Technical Explanation of Edgedar

(This technical explanation is targeted primarily at other Unity developers)

Any object that can show up on Edgedar has an EdgedarTarget component. This instantiates an EdgedarIcon on a Canvas dedicated to Edgedar display.  The EdgedarIcon maintains a reference to the GameObject it tracks.

The tricky bit was figuring out where on the canvas corresponds to the part of the screen edge that lies in the direction of the target. My first attempt was simply to translate the x/z coordinates of the target into the Viewport and then clamp them to 0,1. This isn’t right– it badly distorts the angle to the target.

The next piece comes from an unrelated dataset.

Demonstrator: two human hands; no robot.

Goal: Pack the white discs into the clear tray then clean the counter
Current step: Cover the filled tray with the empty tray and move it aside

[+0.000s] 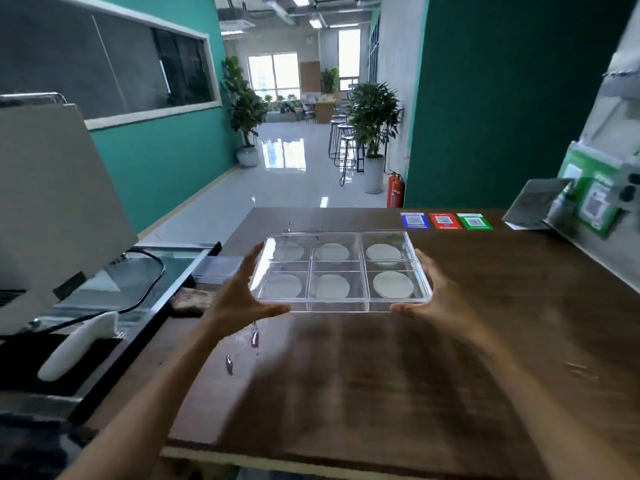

My current solution, which has room for optimization, is as follows:

  1. Get the Frustum Planes for the game camera.
  2. Do a Raycast against each of the first four planes towards the target (we ignore the front and back planes). If it’s a hit, the point where it hit the plane is the Worldspace position we want to (potentially) show the icon. Call this the edge position. (I’m sure there’s an optimization that will let me eliminate at least two potential raycasts, but I haven’t tried to figure it out yet).
  3. Do a PlanesAABB test on our target’s bounds to see if it is onscreen. (Actually do a test against a new Bounds about half the size of the target because it looks better if we keep the Icon visible until the target is partially on-screen).
  4. If the target is off-screen:
    1. Use the game camera’s WorldToViewportPoint on the edge position. This gives a value from 0-1.
    2. Translate the Viewport position into a screen position for the canvas:
      Vector2 screenPos = new Vector2(((vpPos.x * canvasRect.sizeDelta.x) - (canvasRect.sizeDelta.x * 0.5f) + xOffset), 
      ((vpPos.y * canvasRect.sizeDelta.y) - (canvasRect.sizeDelta.y * 0.5f) + yOffset));
       icon.RectTransform.anchoredPosition = screenPos;

There were numerous small details I skipped over, such as switching the distance indicator from above the icon to below when the target is above the screen, but this gives a simple overview of the technique I used.